Em um cercado improvisado, de madeira áspera vagabunda, eram jogados cães músculos. Eles rosnavam, espumavam e assim que soltos de suas coleiras iam um para cima do outro. Os homens torciam, alguns riam, outros ficavam estagnados em ansiedade, movendo mais cédulas de mão para mão.
Os cachorros faziam, o que cachorros fazem: mordiam.
Não era a coisa mais interessante que eu já tinha visto, mas também não senti muita pena deles. Por um momento imaginei o cachorro felpudo de uma colega da minha turma, Carol, sendo completamente amassado nas mandíbulas daqueles animais.
A briga acabava em sangue, morte era opcional.
O que não vencesse, possivelmente seria sacrificado.
– Não são cachorros de estimação. – Meu tio me disse. – São instrumentos de entretenimento. Representam o dinheiro, influência e brutalidade do pessoal. É como canalizam a raiva e como tentam fingir que existe um controle. Esses bichos não podem ser totalmente controlados. Mas podem ser estimulados, manipulados.
Ele me estendeu uma segunda cerveja.
– Seria muito mais do caralho, se fossem eles mesmo de coleira de espinho se batendo até a morte, huh? Mas são covardes demais, então treinam cachorros, minto, pagam alguém para treinar cachorros para brigarem por eles.
– Por que? – Perguntei, aceitei a cerveja, minha roupa já estava totalmente colada no corpo de suor, meu cabelo colado no pescoço e testa.
Ele deu de ombros e tragou o Camel. O cheiro desse cigarro, ainda lembra meu tio. – Porque nós somos todos animais obcecados em jogo de poder.
Cães
Quando terminei com meu segundo namorado, agora um no qual eu soubesse o nome. Okay, serei mais sincera, eu estava saindo com a secretária do meu ex namorado, que ele achou que tinha alguma chance. Decidi experimentar coisas diferentes.
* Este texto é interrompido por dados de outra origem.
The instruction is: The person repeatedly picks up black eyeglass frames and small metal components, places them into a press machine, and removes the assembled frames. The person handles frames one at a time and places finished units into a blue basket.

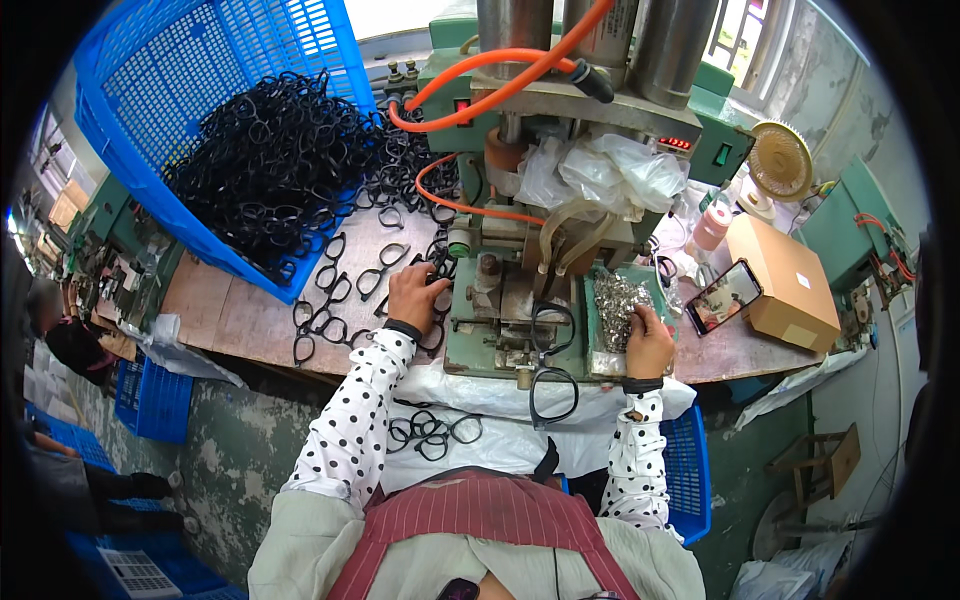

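My left hand (412, 298) is closed at the left side of the green press (475, 300), thumb and fingers on a black glasses frame that they partly cover. My right hand (649, 345) pinches at the edge of a green tray (610, 366) heaped with small silvery metal pieces (618, 302). What its fingertips hold is too small to make out. Between the hands, one black glasses frame (555, 393) hangs upright at the front of the press, one rim above the other. Several more frames (432, 430) lie on the white cloth in front of me.
A tilted blue basket (250, 262) full of black frames stands at the left, with loose frames (335, 290) spilling across the table. Orange hoses (490, 85) loop over the press. At the right are a phone (724, 297), a cardboard box (785, 285) and a small fan (780, 160).
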### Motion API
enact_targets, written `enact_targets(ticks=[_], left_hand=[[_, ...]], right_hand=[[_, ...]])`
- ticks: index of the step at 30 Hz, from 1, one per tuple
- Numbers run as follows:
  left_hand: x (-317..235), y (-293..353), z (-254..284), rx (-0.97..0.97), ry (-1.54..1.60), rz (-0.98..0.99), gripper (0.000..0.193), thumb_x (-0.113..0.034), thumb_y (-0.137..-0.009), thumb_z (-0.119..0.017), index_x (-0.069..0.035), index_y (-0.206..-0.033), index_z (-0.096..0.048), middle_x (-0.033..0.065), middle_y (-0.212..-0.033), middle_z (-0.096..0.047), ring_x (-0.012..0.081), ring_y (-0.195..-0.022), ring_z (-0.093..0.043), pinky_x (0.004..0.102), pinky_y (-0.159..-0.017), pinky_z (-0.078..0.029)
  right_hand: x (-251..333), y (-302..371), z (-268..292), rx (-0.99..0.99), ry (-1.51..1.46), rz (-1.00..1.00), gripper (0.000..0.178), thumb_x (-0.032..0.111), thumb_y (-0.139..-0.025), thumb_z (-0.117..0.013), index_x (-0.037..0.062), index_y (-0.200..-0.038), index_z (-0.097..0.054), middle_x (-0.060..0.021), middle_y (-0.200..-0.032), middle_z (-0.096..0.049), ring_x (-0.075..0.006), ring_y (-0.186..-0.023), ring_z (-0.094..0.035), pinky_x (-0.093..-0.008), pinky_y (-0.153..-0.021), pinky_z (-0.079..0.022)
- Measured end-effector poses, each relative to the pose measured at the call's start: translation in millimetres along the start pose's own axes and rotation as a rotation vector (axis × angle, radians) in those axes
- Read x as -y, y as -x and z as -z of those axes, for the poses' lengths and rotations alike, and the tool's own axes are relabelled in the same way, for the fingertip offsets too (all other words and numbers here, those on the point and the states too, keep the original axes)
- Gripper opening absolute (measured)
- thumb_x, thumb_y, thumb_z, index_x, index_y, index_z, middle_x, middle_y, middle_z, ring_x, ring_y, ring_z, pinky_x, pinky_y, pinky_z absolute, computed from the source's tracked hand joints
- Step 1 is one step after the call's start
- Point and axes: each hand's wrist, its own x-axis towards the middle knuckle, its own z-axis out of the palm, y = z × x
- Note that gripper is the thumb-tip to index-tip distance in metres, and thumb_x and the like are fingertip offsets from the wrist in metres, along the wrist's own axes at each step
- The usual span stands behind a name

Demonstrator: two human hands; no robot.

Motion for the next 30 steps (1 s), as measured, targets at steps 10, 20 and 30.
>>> enact_targets(ticks=[10, 20, 30], left_hand=[[3.2, -24.0, 35.8, -0.213, 0.114, -0.085, 0.013, -0.012, -0.084, -0.061, -0.01, -0.097, -0.06, 0.0072, -0.109, -0.063, 0.0282, -0.105, -0.057, 0.0446, -0.089, -0.041], [-97.1, -33.3, 100.4, -0.432, 0.463, -0.271, 0.039, 0.002, -0.067, -0.067, -0.009, -0.104, -0.063, 0.0041, -0.091, -0.063, 0.0252, -0.079, -0.059, 0.0423, -0.08, -0.043], [-147.2, -38.9, 101.3, -0.213, 0.715, -0.594, 0.043, -0.019, -0.078, -0.072, -0.005, -0.117, -0.061, 0.0076, -0.101, -0.064, 0.0265, -0.084, -0.061, 0.0419, -0.081, -0.05]], right_hand=[[19.6, -9.3, 5.2, -0.024, 0.029, 0.036, 0.006, 0.008, -0.084, -0.065, 0.0068, -0.089, -0.067, -0.0097, -0.077, -0.068, -0.0253, -0.065, -0.062, -0.0343, -0.061, -0.048], [127.8, -28.7, 34.4, 0.293, -0.802, -0.253, 0.016, 0.001, -0.077, -0.068, 0.0001, -0.093, -0.073, 0.0, -0.074, -0.066, -0.004, -0.059, -0.048, -0.0203, -0.056, -0.039], [159.3, -28.0, 26.5, 0.351, -0.834, -0.312, 0.035, 0.002, -0.073, -0.073, -0.0024, -0.104, -0.058, -0.0078, -0.088, -0.067, -0.0108, -0.078, -0.065, -0.023, -0.062, -0.047]])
Estava na universidade de negócios, e como de costume, minhas notas eram excelentes. Já era hora de mudar meu ambiente e conhecer meu próprio submundo.
Um interesse levou a outro e logo descobri sobre casas de BDSM, casas noturnas com pessoas em látex, couro e jogos diferenciados. Mas foi o SM que me deu o estalo que me fez entender meu tio.
Quando vi pela primeira vez uma dominatrix mascarada, em batom vermelho, esticar um chicote de cavalo preto e com movimento certeiro acertar as costas de um rapaz vendado, com os pulsos amarrados e seminu.
O eco da voz doce dele, da respiração pesada, carregada de luxúria chamou minha atenção e me prendeu o olhar com um fascínio que até aquele momento eu não tinha explorado. Sexo era bom, mas as priminares de jogos de poder poderiam ser aplicadas a uma brincadeira muito, mas muito mais quente.
O rapaz se contorcia de dor e tesão, conforme a dominatrix não só o chicoteada, mas o degradava também.
“Isso, sua vadia”
Uma chicotada.
”geme para mim”
Outra chicotada.
E enfim, ele respondia, com voz trêmula: sim, Senhora.
Podia ver minha mão na dela, agarrando o rosto do rapaz vendado, quando ela o apertava e mandava ele dizer promessas de submissão, acompanhado de recompensas onde ele a fazia se sentir bem.
Meu corpo borbulhava de antecipação por aquele controle, aquele domínio. O estalo do chicote me abriu uma sede que nunca antes havia sido saciada. Então uma voz assertiva, em um tom doce veio até mim e perguntou:
– Gosta de domínio e submissão?
– Estou ficando interessada.
– Meu amigo achou você muito linda, se estiver desacompanhada, o que acha de experimentar?
A voz tinha uma luva de látex preta e uma palmatória em punho, estendi a mão e ela me deu o objeto.
– Tente fazer aquele ali ser colocado no lugar dele.
E me apontou um rapaz com os tornozelos amarrados e a boca amordaçada. Ele se segurava em uma estrutura que deixava sua bunda empinada, costas vulneráveis e pescoço apoiado.
Deixar minhas marcas no corpo de outra pessoa, essa ideia estava me enlouquecendo. Por um momento lembrei da descrição de poder do meu tio, sobre poder ser: realizar seus desejos sem hesitação. Não era uma observadora da violência alheia, era uma agente dessas ações.
E se fosse uma agente, que suas vítimas fossem submissas ao seu prazer.
O eco da palmatória me preencheu de adrenalina. Aquela era a entrada para um estilo de vida completamente novo. Onde ela adestraria seus cães, a sua maneira.